#### ACTIVITY
From the line below that contains "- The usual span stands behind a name" to the line that contains "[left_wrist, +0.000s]", repeat every line exactly, both ends included, and nothing else.

#### RECORDED DATA
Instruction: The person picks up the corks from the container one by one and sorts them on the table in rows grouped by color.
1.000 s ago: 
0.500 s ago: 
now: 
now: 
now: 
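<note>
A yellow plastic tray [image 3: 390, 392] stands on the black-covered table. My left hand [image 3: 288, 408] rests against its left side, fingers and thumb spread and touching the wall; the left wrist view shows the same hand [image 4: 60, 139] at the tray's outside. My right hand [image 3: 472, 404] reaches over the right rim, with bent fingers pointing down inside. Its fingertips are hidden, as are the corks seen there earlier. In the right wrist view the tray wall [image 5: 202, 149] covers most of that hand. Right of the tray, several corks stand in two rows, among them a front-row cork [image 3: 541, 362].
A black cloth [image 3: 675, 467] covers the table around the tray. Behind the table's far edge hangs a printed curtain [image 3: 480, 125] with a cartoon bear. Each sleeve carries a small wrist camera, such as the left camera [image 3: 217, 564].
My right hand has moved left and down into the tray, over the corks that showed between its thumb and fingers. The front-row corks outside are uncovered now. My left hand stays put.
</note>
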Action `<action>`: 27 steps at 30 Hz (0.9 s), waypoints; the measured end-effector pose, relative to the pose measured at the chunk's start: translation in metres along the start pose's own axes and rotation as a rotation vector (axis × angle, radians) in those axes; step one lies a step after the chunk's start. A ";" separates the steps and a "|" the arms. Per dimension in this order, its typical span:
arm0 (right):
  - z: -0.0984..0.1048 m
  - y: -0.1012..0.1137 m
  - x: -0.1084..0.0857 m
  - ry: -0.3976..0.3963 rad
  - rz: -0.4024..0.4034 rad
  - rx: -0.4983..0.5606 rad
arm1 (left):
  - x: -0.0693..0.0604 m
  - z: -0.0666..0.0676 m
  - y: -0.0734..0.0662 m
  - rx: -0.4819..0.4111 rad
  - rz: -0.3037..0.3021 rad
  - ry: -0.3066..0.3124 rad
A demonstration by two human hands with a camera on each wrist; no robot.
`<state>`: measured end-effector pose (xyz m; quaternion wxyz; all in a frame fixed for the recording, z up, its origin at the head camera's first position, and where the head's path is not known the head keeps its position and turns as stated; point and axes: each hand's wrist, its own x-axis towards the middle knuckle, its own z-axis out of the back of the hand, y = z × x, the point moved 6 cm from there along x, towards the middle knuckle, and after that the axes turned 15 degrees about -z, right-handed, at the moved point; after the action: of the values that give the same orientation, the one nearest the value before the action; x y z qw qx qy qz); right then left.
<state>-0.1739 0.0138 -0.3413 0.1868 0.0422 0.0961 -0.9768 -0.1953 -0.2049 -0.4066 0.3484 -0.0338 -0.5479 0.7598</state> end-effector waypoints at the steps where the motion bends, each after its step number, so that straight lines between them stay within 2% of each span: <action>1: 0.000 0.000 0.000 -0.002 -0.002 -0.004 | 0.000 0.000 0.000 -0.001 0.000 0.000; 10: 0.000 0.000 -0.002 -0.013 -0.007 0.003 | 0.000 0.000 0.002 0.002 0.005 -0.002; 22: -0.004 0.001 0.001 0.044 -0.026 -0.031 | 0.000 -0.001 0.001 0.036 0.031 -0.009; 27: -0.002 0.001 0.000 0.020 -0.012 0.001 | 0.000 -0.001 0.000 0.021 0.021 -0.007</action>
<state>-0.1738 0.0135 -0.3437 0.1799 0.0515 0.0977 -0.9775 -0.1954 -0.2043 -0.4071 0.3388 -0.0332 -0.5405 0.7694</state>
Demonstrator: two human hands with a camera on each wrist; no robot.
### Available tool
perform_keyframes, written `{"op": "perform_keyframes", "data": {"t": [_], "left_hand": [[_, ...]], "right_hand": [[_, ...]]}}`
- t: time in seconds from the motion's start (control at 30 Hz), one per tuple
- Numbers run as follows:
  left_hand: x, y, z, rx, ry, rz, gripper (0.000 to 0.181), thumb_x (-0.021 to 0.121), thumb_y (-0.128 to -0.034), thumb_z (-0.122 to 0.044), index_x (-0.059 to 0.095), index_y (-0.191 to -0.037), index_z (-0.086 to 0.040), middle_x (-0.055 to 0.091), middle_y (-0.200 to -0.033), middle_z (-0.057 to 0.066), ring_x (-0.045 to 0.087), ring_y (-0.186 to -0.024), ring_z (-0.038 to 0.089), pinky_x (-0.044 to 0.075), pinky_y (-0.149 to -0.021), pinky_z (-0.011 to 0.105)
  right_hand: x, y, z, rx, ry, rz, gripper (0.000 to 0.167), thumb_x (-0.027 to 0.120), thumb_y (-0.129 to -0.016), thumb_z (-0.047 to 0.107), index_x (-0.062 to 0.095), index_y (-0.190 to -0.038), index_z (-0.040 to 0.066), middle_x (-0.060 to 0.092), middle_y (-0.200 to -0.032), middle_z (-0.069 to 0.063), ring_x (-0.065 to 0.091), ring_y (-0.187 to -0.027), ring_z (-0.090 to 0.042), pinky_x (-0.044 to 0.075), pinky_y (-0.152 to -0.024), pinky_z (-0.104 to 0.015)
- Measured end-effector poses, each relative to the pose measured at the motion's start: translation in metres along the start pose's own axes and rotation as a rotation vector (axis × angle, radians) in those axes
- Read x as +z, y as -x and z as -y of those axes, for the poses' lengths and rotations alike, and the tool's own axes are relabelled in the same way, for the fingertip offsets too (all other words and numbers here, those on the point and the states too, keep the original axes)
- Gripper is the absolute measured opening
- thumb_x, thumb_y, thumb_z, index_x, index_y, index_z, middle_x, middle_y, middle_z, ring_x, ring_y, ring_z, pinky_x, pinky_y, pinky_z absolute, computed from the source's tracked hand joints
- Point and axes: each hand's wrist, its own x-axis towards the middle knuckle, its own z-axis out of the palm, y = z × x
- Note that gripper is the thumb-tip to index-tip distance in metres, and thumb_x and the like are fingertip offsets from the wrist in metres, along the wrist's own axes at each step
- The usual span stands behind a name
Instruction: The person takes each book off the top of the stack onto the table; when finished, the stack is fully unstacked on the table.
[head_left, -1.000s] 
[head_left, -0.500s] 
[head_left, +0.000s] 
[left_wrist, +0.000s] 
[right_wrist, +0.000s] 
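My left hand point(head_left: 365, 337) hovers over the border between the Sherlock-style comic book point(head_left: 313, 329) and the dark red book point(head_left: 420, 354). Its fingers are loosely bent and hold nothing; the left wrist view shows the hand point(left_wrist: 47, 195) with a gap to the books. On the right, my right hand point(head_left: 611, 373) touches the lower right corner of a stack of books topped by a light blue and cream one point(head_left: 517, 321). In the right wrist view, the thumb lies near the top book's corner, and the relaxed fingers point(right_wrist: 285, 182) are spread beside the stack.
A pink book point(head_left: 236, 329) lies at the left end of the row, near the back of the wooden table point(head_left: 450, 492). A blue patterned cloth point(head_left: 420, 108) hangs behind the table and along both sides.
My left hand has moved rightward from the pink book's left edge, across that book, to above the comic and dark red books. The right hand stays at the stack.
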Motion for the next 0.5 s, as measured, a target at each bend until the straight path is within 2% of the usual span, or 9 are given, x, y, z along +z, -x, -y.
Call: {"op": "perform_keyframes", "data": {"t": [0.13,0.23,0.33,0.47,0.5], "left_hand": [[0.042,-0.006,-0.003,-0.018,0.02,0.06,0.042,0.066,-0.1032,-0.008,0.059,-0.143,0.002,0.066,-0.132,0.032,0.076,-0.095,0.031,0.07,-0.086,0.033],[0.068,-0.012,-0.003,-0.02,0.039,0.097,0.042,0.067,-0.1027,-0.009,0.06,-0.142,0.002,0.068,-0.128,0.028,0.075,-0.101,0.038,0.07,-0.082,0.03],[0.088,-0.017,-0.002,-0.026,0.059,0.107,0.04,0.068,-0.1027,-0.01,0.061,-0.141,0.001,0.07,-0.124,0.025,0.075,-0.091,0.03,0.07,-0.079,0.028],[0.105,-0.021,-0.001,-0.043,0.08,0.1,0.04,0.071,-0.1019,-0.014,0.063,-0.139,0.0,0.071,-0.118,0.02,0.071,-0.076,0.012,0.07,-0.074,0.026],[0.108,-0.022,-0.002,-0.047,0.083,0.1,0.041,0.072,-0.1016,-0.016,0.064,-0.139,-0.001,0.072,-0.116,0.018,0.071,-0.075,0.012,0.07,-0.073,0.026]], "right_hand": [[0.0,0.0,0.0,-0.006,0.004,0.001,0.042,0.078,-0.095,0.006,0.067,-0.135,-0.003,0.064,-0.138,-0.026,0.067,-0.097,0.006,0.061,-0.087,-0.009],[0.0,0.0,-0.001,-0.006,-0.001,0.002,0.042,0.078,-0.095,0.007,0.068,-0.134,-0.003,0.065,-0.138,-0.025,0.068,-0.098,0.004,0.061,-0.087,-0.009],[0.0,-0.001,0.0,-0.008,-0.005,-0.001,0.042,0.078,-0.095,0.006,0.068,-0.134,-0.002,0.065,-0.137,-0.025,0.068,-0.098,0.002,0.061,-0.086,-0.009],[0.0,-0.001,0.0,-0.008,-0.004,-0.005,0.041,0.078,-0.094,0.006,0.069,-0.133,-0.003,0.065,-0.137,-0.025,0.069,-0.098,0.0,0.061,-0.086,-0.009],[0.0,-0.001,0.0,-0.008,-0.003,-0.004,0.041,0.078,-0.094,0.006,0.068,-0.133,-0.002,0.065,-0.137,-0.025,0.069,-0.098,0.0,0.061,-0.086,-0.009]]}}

#### ANSWER SPACE
- The usual span stands behind a name
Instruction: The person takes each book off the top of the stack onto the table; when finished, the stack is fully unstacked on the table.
[head_left, -1.000s] 
[head_left, -0.500s] 
[head_left, +0.000s] 
[left_wrist, +0.000s] 

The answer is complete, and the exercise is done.